In the next section, we’ll discuss what the FDA’s pregnancy categories mean, and how difficult it is to know whether or not a drug is dangerous for pregnant women and their developing babies.
What Do Pregnancy Categories Mean?
Although the FDA has recently changed the way in which pregnancy risks are listed on warning labels, the alphabetical “Pregnancy Category” system ranked medications in one of 5 categories based on clinical evidence:
- Drugs were listed in Category C because “animal reproduction studies ha[d] shown an adverse effect on the fetus and there are no adequate and well-controlled studies in humans, but potential benefits may warrant use of the drug in pregnant women despite potential risks.”
- Drugs were listed in Category D because “there is positive evidence of human fetal risk based on adverse reaction data[,] but potential benefits may warrant use of the drug in pregnant women despite potential risks.”
- Drugs were listed in Category X because “studies in animals or humans have demonstrated fetal abnormalities and / or there is positive evidence of human fetal risk[,] and the risks involved in use of the drug in pregnant women clearly outweigh potential benefits.”
In simplified terms:
- Category C means: “this drug harms fetuses in pregnant animals, but we don’t know what it does in humans.”
- Category D means: “after pregnant women started taking this drug, we received reports of fetal harm. There may be an association, but we’re not sure.”
- Category X means: “We know that this drug is dangerous for pregnant humans, and women should not take it.”
Are All Those Drugs Dangerous?
Testing the effects of a drug on pregnant women is generally seen as unethical. For that reason, it’s rare that the health community becomes aware of a medication’s potential to cause fetal harm before actual harm is done. We just don’t have the research that would allow us to know whether or not a drug is safe until pregnant women take it.

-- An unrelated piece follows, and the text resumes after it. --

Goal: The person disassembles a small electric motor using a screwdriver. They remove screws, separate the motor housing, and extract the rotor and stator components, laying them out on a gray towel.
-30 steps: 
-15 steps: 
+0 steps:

In most cases, we only have studies in pregnant animals. But the results of animal studies are never assumed to imply similar results in humans. In other words, even though we may know that a drug has damaging effects on fetal development in animals, doctors can still prescribe it to pregnant women. But only if they believe that the drug’s potential benefits outweigh its potential risks.

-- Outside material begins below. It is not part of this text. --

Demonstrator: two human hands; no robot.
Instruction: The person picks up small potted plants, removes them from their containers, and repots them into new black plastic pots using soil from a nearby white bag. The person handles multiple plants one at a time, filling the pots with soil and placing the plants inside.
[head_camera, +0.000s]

In medicine, this is the law of the land. Everything is a benefit to risk evaluation. Only drugs in Category X are universally seen as a bad idea during pregnancy.
Even so, the Canadian researchers found that 3.9% of the pregnant women in their study had been prescribed drugs in Category X. That’s 724 women prescribed medications with risks that the FDA believes “clearly outweigh the potential benefits.”

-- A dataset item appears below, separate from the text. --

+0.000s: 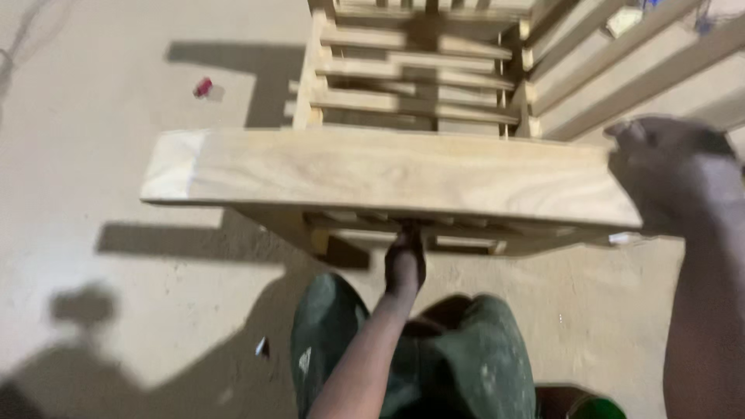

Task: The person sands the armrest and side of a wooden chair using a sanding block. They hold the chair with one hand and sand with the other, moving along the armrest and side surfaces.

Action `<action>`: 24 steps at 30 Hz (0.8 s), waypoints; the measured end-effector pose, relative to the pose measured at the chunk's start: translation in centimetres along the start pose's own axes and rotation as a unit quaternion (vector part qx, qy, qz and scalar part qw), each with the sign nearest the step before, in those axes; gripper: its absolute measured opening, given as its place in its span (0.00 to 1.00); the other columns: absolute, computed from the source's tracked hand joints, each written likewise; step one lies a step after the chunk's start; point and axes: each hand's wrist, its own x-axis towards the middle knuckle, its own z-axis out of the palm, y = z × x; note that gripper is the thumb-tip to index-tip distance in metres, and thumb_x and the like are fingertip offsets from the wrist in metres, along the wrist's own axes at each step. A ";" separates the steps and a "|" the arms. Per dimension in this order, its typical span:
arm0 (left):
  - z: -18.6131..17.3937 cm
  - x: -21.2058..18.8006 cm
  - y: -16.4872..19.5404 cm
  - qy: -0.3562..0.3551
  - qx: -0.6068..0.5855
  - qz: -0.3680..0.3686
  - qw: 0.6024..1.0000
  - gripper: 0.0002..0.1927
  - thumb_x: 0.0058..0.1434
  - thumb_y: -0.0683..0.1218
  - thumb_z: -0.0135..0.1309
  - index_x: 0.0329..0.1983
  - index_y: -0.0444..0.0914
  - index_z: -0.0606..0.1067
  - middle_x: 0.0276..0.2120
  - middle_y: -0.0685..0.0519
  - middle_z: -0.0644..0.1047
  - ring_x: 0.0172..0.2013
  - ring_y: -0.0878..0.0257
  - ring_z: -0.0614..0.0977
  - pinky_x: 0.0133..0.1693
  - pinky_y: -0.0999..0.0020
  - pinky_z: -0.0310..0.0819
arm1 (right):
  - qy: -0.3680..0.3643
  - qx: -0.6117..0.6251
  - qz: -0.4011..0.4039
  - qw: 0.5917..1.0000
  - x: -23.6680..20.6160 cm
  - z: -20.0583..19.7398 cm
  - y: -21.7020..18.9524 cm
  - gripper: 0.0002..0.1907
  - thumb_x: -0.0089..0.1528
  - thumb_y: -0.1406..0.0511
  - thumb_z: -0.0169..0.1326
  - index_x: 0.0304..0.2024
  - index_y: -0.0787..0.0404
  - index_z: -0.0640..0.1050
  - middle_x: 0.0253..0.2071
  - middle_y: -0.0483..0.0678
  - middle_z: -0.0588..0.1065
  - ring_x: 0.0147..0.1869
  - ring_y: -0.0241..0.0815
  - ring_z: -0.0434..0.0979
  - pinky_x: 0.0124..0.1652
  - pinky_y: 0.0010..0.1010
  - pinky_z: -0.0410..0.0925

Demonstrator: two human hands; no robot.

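Observation:
A wide pale wooden plank (388,174) lies across the top of a slatted wooden frame (411,74) in front of me. My left hand (405,260) reaches up beneath the plank's near edge at the middle. Its fingers are hidden under the wood among the slats there, so its grip cannot be made out. My right hand (667,167), blurred, lies over the plank's right end, with fingers curled over the far corner.
My knees in green stained trousers (466,357) are below the frame. Long wooden rails (621,62) lean at the upper right. On the concrete floor lie a small red object (203,87) and a scrap (261,347). A green thing (597,407) sits at the bottom right.

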 end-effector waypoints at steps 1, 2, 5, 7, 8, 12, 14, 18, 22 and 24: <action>-0.2 0.4 0.2 -0.037 0.247 0.003 0.968 0.19 0.76 0.38 0.35 0.68 0.30 0.64 0.61 0.46 0.71 0.59 0.59 0.72 0.56 0.67 0.70 | -0.010 0.095 0.084 0.992 0.1 0.3 0.1 0.24 0.66 0.57 0.49 0.62 0.57 0.80 0.51 0.55 0.80 0.49 0.54 0.82 0.50 0.41 0.75; -0.3 0.4 -0.1 -0.068 0.484 0.002 0.872 0.20 0.76 0.39 0.36 0.68 0.30 0.64 0.62 0.46 0.71 0.59 0.59 0.72 0.57 0.68 0.69 | -0.019 0.192 0.168 0.967 0.1 0.5 0.3 0.21 0.69 0.56 0.49 0.60 0.56 0.81 0.49 0.58 0.80 0.49 0.57 0.81 0.51 0.45 0.73; -0.3 0.1 -0.5 -0.089 0.760 0.036 0.643 0.21 0.76 0.40 0.36 0.69 0.31 0.63 0.63 0.47 0.70 0.61 0.59 0.71 0.59 0.68 0.68 | -0.041 0.293 0.209 0.932 0.0 0.9 0.3 0.20 0.72 0.56 0.48 0.61 0.56 0.81 0.48 0.61 0.81 0.48 0.57 0.82 0.52 0.47 0.73; -0.3 -0.4 -0.9 -0.086 0.763 0.050 0.639 0.21 0.75 0.41 0.36 0.70 0.31 0.63 0.64 0.47 0.70 0.62 0.59 0.71 0.60 0.69 0.68 | -0.060 0.297 0.209 0.930 -0.1 0.9 0.1 0.20 0.72 0.57 0.48 0.62 0.55 0.80 0.49 0.59 0.81 0.47 0.55 0.83 0.51 0.46 0.74; -0.3 -0.7 -1.2 -0.086 0.748 0.048 0.656 0.21 0.75 0.41 0.36 0.70 0.31 0.63 0.64 0.47 0.69 0.62 0.59 0.71 0.60 0.69 0.67 | -0.067 0.298 0.229 0.924 -0.1 0.8 0.0 0.20 0.72 0.56 0.48 0.61 0.54 0.81 0.49 0.59 0.81 0.46 0.55 0.83 0.50 0.46 0.74; -0.6 -1.4 -2.4 -0.084 0.725 0.054 0.682 0.23 0.75 0.43 0.37 0.71 0.32 0.62 0.66 0.48 0.68 0.64 0.60 0.70 0.62 0.70 0.66 | -0.070 0.266 0.251 0.928 0.0 0.3 -0.4 0.21 0.67 0.55 0.52 0.60 0.51 0.81 0.50 0.55 0.81 0.47 0.54 0.82 0.50 0.45 0.73; -0.7 -1.3 -2.5 -0.086 0.761 0.074 0.639 0.24 0.75 0.44 0.37 0.72 0.33 0.62 0.67 0.48 0.68 0.65 0.60 0.69 0.63 0.70 0.65 | -0.072 0.359 0.284 0.886 0.0 0.1 -0.4 0.20 0.72 0.54 0.47 0.61 0.53 0.80 0.49 0.57 0.81 0.45 0.55 0.83 0.47 0.46 0.74; -1.1 -0.1 -2.2 -0.100 0.731 0.066 0.671 0.25 0.75 0.46 0.38 0.73 0.34 0.61 0.69 0.48 0.66 0.67 0.60 0.68 0.65 0.71 0.63 | -0.009 0.271 0.197 0.942 -0.1 -0.2 -0.5 0.19 0.73 0.57 0.48 0.59 0.57 0.82 0.51 0.58 0.81 0.46 0.54 0.82 0.50 0.45 0.73; -1.6 0.4 -1.5 -0.087 0.744 0.088 0.656 0.23 0.78 0.46 0.39 0.71 0.28 0.62 0.66 0.36 0.63 0.65 0.46 0.64 0.65 0.58 0.61 | -0.076 0.217 0.219 0.948 -0.4 -1.0 -1.1 0.19 0.71 0.55 0.48 0.55 0.55 0.83 0.50 0.56 0.80 0.51 0.52 0.80 0.50 0.43 0.73; -1.4 -0.9 -1.2 -0.078 0.859 0.131 0.489 0.24 0.85 0.46 0.39 0.67 0.17 0.62 0.61 0.17 0.55 0.60 0.23 0.55 0.61 0.34 0.56 | -0.139 0.002 0.068 0.988 -1.1 -0.9 -1.5 0.20 0.65 0.52 0.51 0.54 0.50 0.82 0.53 0.48 0.79 0.56 0.45 0.79 0.51 0.36 0.74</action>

The researchers from Harvard found an even higher proportion: 4.6% of 98,182 women had received a medication in Category X. That’s about 4,516 women over the course of four years.
Again, not all of those developing babies were being harmed by the drugs their mothers took. And we’re sure their doctors acted ethically, weighing benefits against potential risks and coming to a reasoned decision. But the point is that we don’t know.